The Speech Processing Lexicon
Neurocognitive and Behavioural Approaches
Ed. by Lahiri, Aditi / Kotzor, Sandra
Series:Phonology and Phonetics [PP] 22
- eBook (PDF)
- Publication Date:
- April 2017
- Copyright year:
Automatic speech recognition: What phonology can offer
Arora, Vipul / Reetz, Henning
This chapter presents phonological features as the underlying representation of speech for the purpose of automatic speech recognition (ASR), instead of phones (or phonemes), which are typically used for this purpose. Phonological features offer a number of advantages. Firstly, they can efficiently handle the pronunciation variability found in languages. Secondly, these features form natural classes to represent speech universally, hence they are capable of providing better ways to transfer various models, involved in ASR, across different languages and dialects. Moreover, the ubiquity of the perceptual properties of phonological features is supported by various neuro-linguistic experiments and language studies for different languages of the world. Thus, phonological features can provide a principled way of ASR, thereby reducing the amount of training data and computational resources required.

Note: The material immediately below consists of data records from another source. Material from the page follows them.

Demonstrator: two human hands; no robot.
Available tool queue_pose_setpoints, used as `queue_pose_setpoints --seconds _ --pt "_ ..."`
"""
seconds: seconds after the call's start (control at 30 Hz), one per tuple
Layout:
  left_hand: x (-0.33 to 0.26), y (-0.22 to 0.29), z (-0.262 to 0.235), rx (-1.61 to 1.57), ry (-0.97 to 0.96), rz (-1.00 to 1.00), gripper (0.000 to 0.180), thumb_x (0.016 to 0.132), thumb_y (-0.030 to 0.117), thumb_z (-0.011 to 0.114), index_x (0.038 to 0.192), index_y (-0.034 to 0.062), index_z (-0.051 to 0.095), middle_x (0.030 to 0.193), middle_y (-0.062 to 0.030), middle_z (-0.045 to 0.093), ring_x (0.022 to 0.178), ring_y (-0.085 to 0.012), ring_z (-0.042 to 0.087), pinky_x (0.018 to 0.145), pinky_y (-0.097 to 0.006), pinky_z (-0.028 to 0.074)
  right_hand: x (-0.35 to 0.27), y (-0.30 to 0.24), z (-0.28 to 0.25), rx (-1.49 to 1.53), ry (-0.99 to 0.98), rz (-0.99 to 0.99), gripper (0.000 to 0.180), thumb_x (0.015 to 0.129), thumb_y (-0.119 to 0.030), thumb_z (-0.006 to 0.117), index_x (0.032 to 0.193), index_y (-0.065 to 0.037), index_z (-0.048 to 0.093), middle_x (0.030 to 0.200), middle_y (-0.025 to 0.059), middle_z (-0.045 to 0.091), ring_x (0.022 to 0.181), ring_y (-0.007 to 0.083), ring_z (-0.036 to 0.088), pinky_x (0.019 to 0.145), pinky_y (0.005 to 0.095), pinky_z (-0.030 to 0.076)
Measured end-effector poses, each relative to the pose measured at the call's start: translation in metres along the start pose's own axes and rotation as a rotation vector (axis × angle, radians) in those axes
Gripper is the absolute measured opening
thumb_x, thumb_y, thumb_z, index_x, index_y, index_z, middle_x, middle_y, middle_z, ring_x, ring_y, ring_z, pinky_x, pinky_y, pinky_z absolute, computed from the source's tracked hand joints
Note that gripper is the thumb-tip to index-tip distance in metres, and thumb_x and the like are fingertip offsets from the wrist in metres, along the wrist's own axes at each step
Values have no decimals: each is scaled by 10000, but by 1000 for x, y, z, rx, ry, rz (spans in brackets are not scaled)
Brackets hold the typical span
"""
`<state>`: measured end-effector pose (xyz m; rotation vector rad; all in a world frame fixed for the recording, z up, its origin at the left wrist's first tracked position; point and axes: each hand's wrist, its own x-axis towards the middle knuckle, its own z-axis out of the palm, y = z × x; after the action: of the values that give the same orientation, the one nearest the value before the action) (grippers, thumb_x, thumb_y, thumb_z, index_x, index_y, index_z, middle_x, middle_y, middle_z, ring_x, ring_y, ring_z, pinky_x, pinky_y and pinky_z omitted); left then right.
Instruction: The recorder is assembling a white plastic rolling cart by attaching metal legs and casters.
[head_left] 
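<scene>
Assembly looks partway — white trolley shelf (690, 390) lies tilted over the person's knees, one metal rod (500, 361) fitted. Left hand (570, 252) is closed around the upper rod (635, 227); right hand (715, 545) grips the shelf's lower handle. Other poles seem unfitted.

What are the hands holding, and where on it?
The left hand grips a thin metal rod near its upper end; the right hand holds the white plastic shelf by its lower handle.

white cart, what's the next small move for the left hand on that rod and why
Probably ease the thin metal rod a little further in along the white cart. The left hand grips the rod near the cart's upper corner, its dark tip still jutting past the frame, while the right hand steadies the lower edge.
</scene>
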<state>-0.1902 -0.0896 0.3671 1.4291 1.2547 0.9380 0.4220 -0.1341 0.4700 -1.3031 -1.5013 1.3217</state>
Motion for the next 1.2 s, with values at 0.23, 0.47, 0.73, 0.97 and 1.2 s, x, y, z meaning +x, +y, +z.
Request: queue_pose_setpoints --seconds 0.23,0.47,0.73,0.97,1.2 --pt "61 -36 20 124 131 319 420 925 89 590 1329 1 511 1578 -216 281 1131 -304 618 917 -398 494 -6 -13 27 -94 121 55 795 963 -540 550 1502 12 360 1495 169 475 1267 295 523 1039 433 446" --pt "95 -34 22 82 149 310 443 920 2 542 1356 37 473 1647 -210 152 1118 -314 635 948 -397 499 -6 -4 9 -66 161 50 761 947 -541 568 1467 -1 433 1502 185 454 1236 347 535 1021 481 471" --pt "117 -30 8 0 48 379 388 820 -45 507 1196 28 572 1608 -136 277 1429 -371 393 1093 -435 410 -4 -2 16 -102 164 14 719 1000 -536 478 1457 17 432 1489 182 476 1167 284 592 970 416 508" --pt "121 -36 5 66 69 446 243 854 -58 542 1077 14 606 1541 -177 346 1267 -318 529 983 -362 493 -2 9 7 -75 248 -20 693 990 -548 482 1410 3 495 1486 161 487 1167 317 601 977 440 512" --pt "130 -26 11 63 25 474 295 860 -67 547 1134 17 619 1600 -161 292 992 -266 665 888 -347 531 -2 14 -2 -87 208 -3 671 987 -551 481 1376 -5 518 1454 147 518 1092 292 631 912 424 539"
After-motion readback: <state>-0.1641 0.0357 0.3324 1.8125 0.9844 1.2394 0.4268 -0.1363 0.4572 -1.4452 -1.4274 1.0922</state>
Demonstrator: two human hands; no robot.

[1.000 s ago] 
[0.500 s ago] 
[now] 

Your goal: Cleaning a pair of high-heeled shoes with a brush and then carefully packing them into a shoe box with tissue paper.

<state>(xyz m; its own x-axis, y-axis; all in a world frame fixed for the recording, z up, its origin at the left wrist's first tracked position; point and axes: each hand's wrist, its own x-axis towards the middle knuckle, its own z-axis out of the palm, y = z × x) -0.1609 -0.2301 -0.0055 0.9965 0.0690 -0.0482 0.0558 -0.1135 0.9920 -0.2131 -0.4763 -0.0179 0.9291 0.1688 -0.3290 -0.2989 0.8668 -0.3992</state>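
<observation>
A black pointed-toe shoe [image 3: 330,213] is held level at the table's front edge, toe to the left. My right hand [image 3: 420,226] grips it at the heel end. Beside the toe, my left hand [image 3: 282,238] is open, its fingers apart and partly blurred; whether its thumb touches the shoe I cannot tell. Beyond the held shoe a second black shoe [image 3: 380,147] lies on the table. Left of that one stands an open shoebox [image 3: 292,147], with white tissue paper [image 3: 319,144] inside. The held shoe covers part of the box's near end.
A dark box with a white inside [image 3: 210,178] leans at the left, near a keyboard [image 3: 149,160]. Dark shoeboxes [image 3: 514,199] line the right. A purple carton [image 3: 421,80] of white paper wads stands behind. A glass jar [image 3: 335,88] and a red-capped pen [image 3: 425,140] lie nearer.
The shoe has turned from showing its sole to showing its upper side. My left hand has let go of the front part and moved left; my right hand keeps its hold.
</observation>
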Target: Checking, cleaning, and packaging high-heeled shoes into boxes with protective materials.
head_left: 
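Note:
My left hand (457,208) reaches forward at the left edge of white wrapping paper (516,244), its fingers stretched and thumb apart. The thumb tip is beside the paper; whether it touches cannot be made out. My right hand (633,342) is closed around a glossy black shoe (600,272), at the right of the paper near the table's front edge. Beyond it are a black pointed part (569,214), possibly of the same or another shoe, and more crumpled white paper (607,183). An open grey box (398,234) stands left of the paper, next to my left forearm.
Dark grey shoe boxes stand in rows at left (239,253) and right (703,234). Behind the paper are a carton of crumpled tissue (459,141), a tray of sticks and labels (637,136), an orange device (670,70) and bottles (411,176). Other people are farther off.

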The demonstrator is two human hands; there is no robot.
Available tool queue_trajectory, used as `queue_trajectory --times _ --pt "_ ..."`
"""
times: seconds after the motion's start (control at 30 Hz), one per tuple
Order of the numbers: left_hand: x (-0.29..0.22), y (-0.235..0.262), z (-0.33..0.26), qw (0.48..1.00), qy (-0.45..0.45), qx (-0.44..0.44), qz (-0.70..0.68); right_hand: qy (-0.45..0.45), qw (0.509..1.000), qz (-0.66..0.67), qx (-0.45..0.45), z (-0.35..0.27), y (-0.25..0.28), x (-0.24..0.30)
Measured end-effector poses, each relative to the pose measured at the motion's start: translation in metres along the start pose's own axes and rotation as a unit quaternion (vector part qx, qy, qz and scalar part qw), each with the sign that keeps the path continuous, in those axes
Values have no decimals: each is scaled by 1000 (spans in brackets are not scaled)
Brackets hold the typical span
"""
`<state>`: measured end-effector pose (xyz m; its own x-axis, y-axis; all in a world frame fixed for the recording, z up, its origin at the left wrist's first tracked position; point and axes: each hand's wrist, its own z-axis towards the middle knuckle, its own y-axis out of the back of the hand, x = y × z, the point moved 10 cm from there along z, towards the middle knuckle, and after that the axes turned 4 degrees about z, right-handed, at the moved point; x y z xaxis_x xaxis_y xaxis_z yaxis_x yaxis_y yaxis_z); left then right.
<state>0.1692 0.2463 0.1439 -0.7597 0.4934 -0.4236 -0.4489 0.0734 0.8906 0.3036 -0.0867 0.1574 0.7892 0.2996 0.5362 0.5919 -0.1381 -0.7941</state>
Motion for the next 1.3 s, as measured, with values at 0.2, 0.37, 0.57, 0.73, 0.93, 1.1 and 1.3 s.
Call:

The main challenge is to develop mathematical models to reliably detect these features from the speech signal, and to incorporate them into ASR systems. Towards this end, we describe here some of our implementations. Firstly, we present a digit recognition system that includes detecting the features with the help of neural networks and a rule-based feature-to-phoneme mapping. Secondly, we describe a deep neural networks based method to extract the features from speech signals. This method improves the detection accuracy by using deep learning. Thirdly, we present a deep neural network based ASR system which detects features and maps them to phonemes using statistical models. This system performs at par with state-of-the-art ASR systems for the task of phoneme recognition.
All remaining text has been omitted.